I will warn them about the wait times. They are used to having a book, or drawing pad with them, so just sitting and waiting will be hard for them. DS will just be finishing camp, so we'll probably spend the time hearing how his 2 weeks went.

And phillybeth, I did visit the discussion board and it had some very good information. According to that site, there is a physical barrier in this facility, so that actually makes me more comfortable.

Thanks again to everyone who's helped.
 
In MA you need gov't issued ID's, you might want to look into that.
Also, are *you* ok with going to see your ex? It sounds as if this visit might not be so good for you, is there someone else you could sent with your kids?
Good luck. Jails are scary places (I worked in one for a year).
 
I visited someone in prison in the late 80s, it was a really traumatic thing for me as an adult, and it was an extended family member. I can't imagine having to go through that as a child. My thoughts are with you and your children.

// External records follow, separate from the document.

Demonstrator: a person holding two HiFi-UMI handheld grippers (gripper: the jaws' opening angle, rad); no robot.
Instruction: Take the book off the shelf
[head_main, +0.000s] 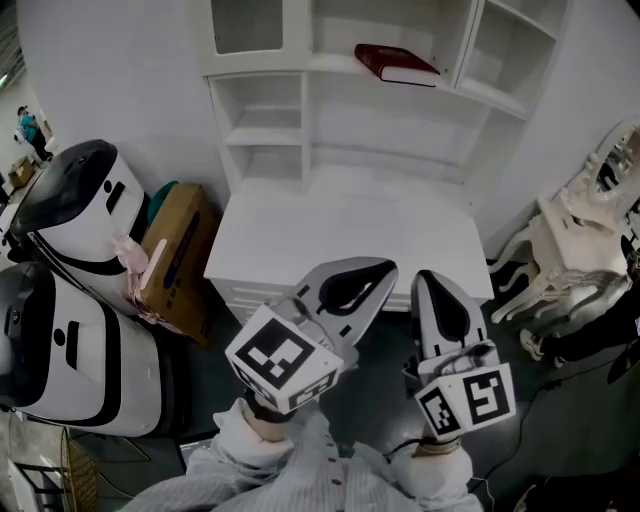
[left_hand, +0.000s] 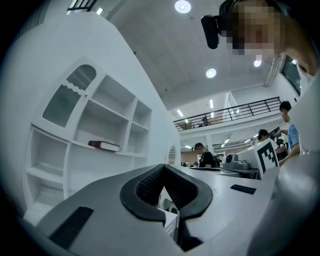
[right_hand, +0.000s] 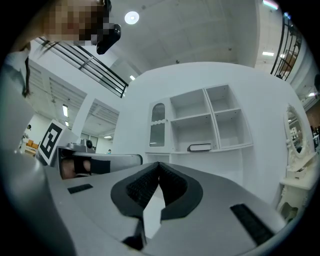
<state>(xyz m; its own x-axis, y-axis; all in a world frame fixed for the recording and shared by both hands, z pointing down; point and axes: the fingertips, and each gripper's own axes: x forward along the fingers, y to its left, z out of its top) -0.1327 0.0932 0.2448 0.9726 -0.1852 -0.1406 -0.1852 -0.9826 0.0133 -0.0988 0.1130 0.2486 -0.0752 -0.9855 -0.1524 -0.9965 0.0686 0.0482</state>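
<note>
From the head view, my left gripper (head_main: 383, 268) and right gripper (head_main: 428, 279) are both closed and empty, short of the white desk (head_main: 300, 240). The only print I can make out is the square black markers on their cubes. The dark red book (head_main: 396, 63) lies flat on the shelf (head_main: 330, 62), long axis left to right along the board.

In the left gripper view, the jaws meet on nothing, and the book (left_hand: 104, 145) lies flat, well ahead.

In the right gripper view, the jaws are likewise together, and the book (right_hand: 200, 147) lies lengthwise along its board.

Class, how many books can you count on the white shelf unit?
1. The dark red book lies flat on the wide middle shelf of the white shelf unit. Its closed door could hide others.
</note>
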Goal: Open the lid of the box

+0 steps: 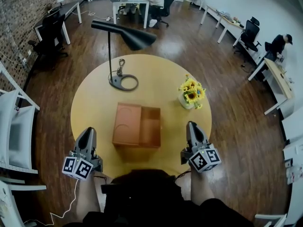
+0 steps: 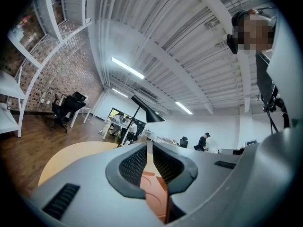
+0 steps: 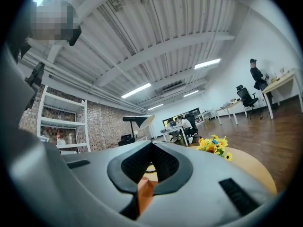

The prison I visited was in Prince Georges County. What I remember most was talking through a glass window on a telephone and it being really really loud on the other side, with lots of people shouting (I couldn't see them, the only person I could see was the inmate I went to go visit). There also was no metal detector then, but again, that was many years ago. Be prepared to be treated like a prisoner yourself, they sort of herd you in like cattle. The people who work there are not usually nice and courteous people, at least that was the case when I was there.

I hope you’ll call the prison directly and tell them your situation. Hopefully they have someone on board besides the regular intake people who will help shield your children from some of the reality of prison. Good luck.